DIRECTIONS FOR THIS TASK: Transcribe the data exactly. Pictures stay out.

= = = = =

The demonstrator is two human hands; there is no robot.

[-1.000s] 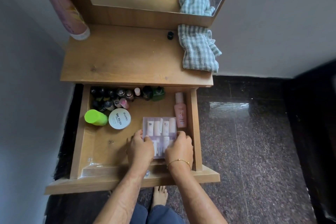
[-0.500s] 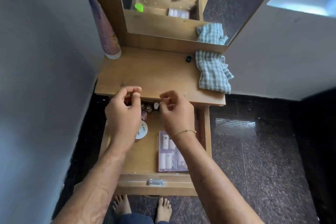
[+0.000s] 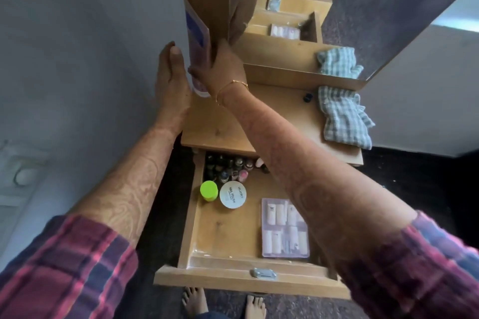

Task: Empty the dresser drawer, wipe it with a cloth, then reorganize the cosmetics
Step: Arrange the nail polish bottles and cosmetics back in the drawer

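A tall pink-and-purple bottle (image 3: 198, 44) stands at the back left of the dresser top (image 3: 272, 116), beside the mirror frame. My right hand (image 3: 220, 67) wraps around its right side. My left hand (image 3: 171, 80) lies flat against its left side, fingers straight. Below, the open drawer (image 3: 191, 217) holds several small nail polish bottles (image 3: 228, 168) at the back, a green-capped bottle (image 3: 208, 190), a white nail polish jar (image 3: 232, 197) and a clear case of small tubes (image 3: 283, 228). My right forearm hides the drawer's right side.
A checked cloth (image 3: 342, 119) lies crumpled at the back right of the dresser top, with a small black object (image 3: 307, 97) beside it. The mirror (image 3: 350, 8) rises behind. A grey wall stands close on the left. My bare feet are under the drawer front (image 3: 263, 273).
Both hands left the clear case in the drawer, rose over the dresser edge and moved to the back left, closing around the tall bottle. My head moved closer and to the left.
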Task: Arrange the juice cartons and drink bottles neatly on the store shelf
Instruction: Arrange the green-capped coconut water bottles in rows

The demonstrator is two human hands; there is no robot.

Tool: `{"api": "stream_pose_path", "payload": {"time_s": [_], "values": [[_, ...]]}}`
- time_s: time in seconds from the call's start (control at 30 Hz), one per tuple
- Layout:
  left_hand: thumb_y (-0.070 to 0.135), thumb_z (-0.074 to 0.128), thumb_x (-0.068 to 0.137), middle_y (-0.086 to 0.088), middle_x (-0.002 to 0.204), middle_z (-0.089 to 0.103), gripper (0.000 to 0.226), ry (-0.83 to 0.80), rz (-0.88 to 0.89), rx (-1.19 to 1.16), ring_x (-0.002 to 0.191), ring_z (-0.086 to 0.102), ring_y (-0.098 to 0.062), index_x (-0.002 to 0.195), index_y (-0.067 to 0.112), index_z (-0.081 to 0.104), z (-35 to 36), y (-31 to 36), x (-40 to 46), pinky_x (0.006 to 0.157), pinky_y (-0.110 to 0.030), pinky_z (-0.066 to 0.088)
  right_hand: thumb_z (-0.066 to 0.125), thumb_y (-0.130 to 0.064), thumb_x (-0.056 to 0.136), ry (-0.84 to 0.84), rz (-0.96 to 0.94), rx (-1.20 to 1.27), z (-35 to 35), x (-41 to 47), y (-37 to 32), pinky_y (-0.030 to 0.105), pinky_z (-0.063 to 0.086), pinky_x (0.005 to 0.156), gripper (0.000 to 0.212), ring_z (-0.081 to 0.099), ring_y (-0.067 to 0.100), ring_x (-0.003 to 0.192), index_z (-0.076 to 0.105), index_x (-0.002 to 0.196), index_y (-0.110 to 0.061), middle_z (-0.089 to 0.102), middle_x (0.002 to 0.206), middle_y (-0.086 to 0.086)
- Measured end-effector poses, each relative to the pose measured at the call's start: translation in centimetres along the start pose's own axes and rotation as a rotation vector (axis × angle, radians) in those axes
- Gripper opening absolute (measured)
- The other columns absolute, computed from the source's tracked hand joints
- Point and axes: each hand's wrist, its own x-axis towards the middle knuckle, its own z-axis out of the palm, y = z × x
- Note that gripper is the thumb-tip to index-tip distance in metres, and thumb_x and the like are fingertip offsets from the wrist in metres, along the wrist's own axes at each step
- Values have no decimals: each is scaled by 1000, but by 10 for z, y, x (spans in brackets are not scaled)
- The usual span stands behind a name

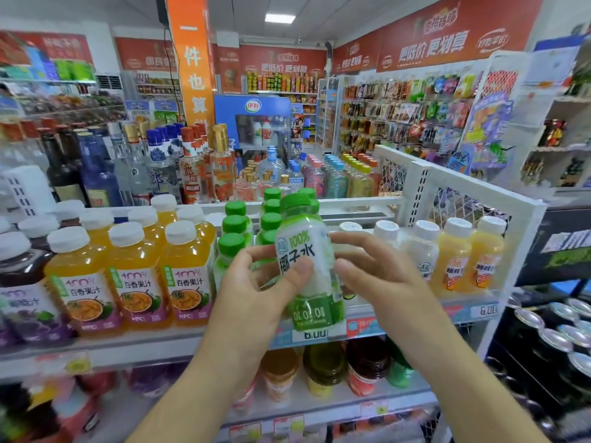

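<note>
I've got the coconut water bottle [307, 266] up in front of the shelf, green cap on top, label turned toward me, which I read as checking its face before it goes back in line. My left hand [256, 289] grips it low on the body, thumb across the front of the label, fingers curled behind. My right hand [374, 276] sits at the bottle's other side, fingers loosely curled against it, steadying rather than carrying, I'd say. The bottle tilts a little, cap leaning left, held off the shelf edge [319, 334] above the price tags. Just behind it stand the other green-capped bottles [236, 228] in two files, so its slot is probably at the front of that row. To the left, passion fruit juice bottles [134, 276] face forward in a tidy rank; to the right, white-capped orange bottles [454, 257] line up by the white rack post [415, 193]. No cartons visible from here.
</note>
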Motion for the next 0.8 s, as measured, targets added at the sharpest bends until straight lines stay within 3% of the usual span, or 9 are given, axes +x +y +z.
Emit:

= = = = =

TASK OUTPUT:
The demonstrator is two human hands; there is no robot.

[-1.000s] 
[-0.500s] 
[+0.000s] 

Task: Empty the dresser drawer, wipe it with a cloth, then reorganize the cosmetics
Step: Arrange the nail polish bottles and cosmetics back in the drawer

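A tall pink-and-purple bottle (image 3: 198, 44) stands at the back left of the dresser top (image 3: 272, 116), beside the mirror frame. My right hand (image 3: 220, 67) wraps around its right side. My left hand (image 3: 171, 80) lies flat against its left side, fingers straight. Below, the open drawer (image 3: 191, 217) holds several small nail polish bottles (image 3: 228, 168) at the back, a green-capped bottle (image 3: 208, 190), a white nail polish jar (image 3: 232, 197) and a clear case of small tubes (image 3: 283, 228). My right forearm hides the drawer's right side.
A checked cloth (image 3: 342, 119) lies crumpled at the back right of the dresser top, with a small black object (image 3: 307, 97) beside it. The mirror (image 3: 350, 8) rises behind. A grey wall stands close on the left. My bare feet are under the drawer front (image 3: 263, 273).
Both hands left the clear case in the drawer, rose over the dresser edge and moved to the back left, closing around the tall bottle. My head moved closer and to the left.
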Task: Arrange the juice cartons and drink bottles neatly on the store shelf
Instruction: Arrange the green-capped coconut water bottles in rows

The demonstrator is two human hands; there is no robot.

Tool: `{"api": "stream_pose_path", "payload": {"time_s": [_], "values": [[_, ...]]}}`
- time_s: time in seconds from the call's start (control at 30 Hz), one per tuple
- Layout:
  left_hand: thumb_y (-0.070 to 0.135), thumb_z (-0.074 to 0.128), thumb_x (-0.068 to 0.137), middle_y (-0.086 to 0.088), middle_x (-0.002 to 0.204), middle_z (-0.089 to 0.103), gripper (0.000 to 0.226), ry (-0.83 to 0.80), rz (-0.88 to 0.89), rx (-1.19 to 1.16), ring_x (-0.002 to 0.191), ring_z (-0.086 to 0.102), ring_y (-0.098 to 0.062), index_x (-0.002 to 0.195), index_y (-0.067 to 0.112), index_z (-0.081 to 0.104), z (-35 to 36), y (-31 to 36), x (-40 to 46), pinky_x (0.006 to 0.157), pinky_y (-0.110 to 0.030), pinky_z (-0.066 to 0.088)
  right_hand: thumb_z (-0.066 to 0.125), thumb_y (-0.130 to 0.064), thumb_x (-0.056 to 0.136), ry (-0.84 to 0.84), rz (-0.96 to 0.94), rx (-1.20 to 1.27), z (-35 to 35), x (-41 to 47), y (-37 to 32), pinky_y (-0.030 to 0.105), pinky_z (-0.063 to 0.086), pinky_x (0.005 to 0.156), gripper (0.000 to 0.212), ring_z (-0.081 to 0.099), ring_y (-0.067 to 0.100), ring_x (-0.003 to 0.192), index_z (-0.076 to 0.105), index_x (-0.002 to 0.196), index_y (-0.110 to 0.061), middle_z (-0.089 to 0.102), middle_x (0.002 to 0.206), middle_y (-0.086 to 0.086)
- Measured end-effector poses, each relative to the pose measured at the call's start: translation in centimetres along the start pose's own axes and rotation as a rotation vector (axis × angle, radians) in those axes
- Gripper opening absolute (measured)
- The other columns absolute, computed from the source's tracked hand joints
- Point and axes: each hand's wrist, its own x-axis towards the middle knuckle, its own z-axis out of the palm, y = z × x
- Note that gripper is the thumb-tip to index-tip distance in metres, and thumb_x and the like are fingertip offsets from the wrist in metres, along the wrist's own axes at each step
- Values have no decimals: each is scaled by 1000, but by 10 for z, y, x (spans in brackets are not scaled)
- The usual span stands behind a name


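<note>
I've got the coconut water bottle [307, 266] up in front of the shelf, green cap on top, label turned toward me, which I read as checking its face before it goes back in line. My left hand [256, 289] grips it low on the body, thumb across the front of the label, fingers curled behind. My right hand [374, 276] sits at the bottle's other side, fingers loosely curled against it, steadying rather than carrying, I'd say. The bottle tilts a little, cap leaning left, held off the shelf edge [319, 334] above the price tags. Just behind it stand the other green-capped bottles [236, 228] in two files, so its slot is probably at the front of that row. To the left, passion fruit juice bottles [134, 276] face forward in a tidy rank; to the right, white-capped orange bottles [454, 257] line up by the white rack post [415, 193]. No cartons visible from here.
</note>
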Motion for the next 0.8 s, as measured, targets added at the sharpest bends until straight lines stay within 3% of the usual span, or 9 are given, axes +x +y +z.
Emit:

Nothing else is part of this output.